_WORK ORDER_
Exact copies of the lines below, from the one with "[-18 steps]" up to and including the one with "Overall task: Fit", are what this calls for; leave out pictures.

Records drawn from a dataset
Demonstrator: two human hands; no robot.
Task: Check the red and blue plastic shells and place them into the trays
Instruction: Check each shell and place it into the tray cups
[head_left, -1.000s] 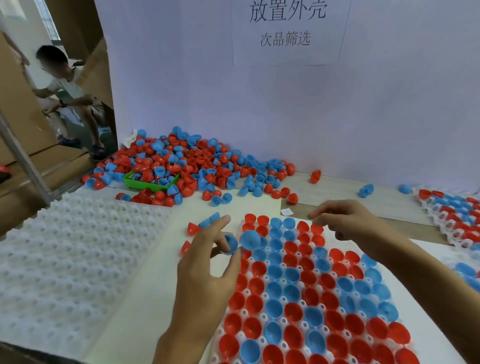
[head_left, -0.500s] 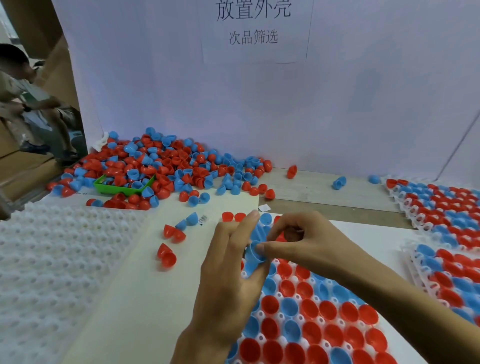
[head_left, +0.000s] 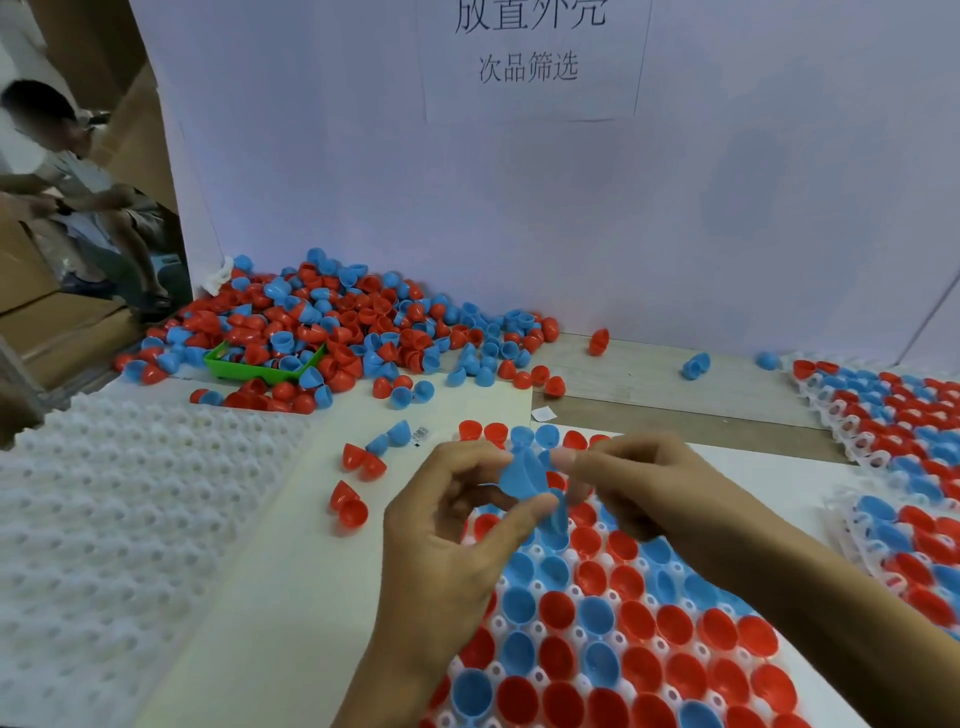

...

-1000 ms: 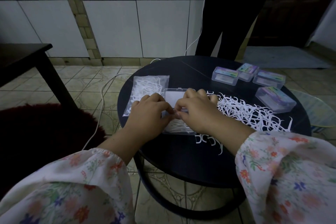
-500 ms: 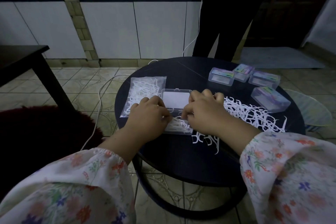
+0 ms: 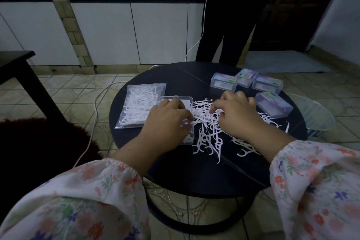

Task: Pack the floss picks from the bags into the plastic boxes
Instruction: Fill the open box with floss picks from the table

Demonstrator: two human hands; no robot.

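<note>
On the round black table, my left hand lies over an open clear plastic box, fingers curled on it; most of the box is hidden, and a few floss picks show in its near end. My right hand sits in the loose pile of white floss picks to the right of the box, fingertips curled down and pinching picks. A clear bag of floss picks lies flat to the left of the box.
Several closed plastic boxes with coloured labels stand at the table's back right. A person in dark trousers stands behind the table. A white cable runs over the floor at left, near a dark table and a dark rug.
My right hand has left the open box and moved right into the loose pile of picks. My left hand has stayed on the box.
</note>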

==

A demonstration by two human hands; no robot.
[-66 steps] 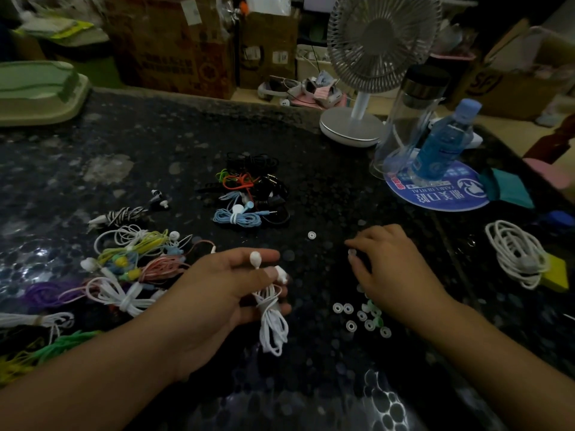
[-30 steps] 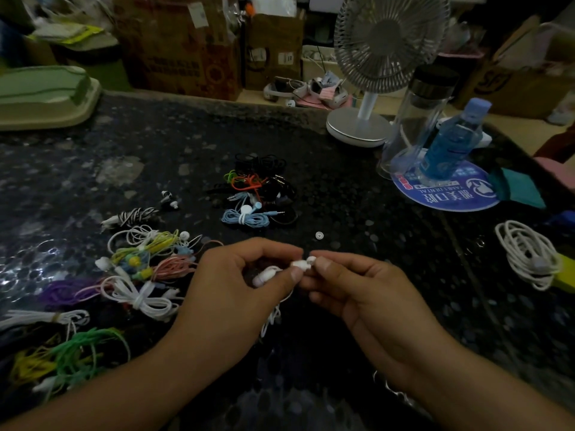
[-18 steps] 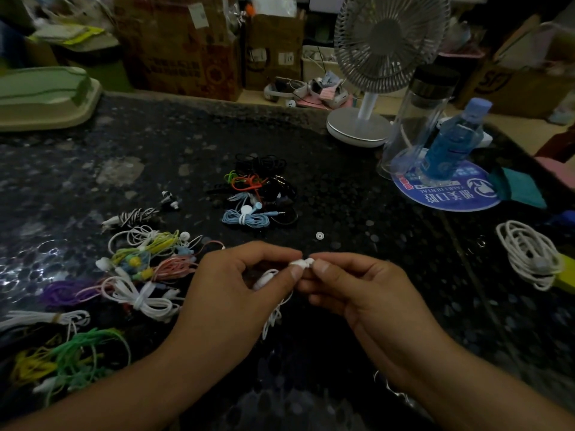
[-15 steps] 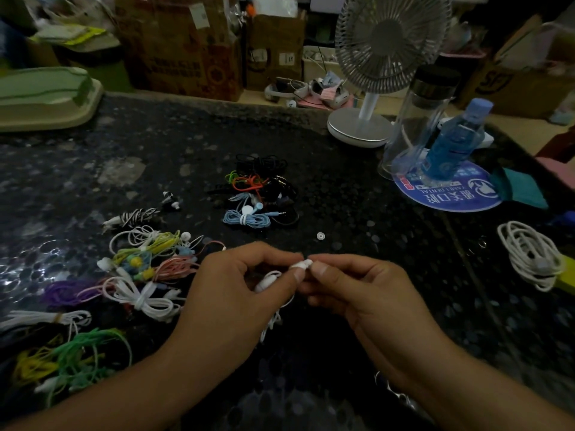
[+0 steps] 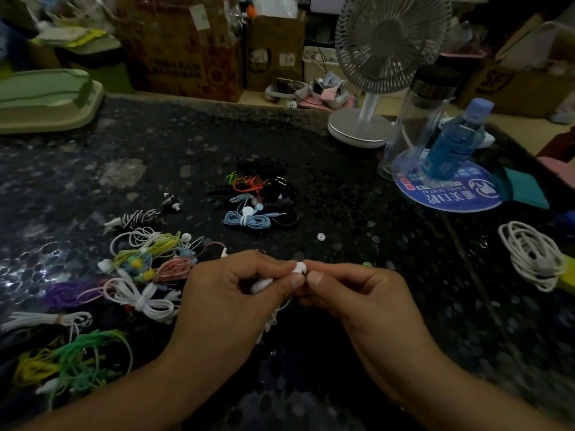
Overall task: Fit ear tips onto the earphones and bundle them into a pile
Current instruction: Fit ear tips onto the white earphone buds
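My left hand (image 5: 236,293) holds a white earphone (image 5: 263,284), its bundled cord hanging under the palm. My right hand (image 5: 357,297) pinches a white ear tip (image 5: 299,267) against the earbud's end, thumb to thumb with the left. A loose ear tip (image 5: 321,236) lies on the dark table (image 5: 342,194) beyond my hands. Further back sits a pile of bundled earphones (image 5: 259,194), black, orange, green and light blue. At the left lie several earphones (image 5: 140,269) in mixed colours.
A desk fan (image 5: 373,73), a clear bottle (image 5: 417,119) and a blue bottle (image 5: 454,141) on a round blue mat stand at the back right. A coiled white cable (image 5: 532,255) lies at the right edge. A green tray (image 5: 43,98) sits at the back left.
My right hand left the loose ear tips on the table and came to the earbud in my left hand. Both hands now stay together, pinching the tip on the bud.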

_SOLUTION TO THIS PROBLEM_
[-18 steps] 
[-15 steps] 
[+0 steps] 
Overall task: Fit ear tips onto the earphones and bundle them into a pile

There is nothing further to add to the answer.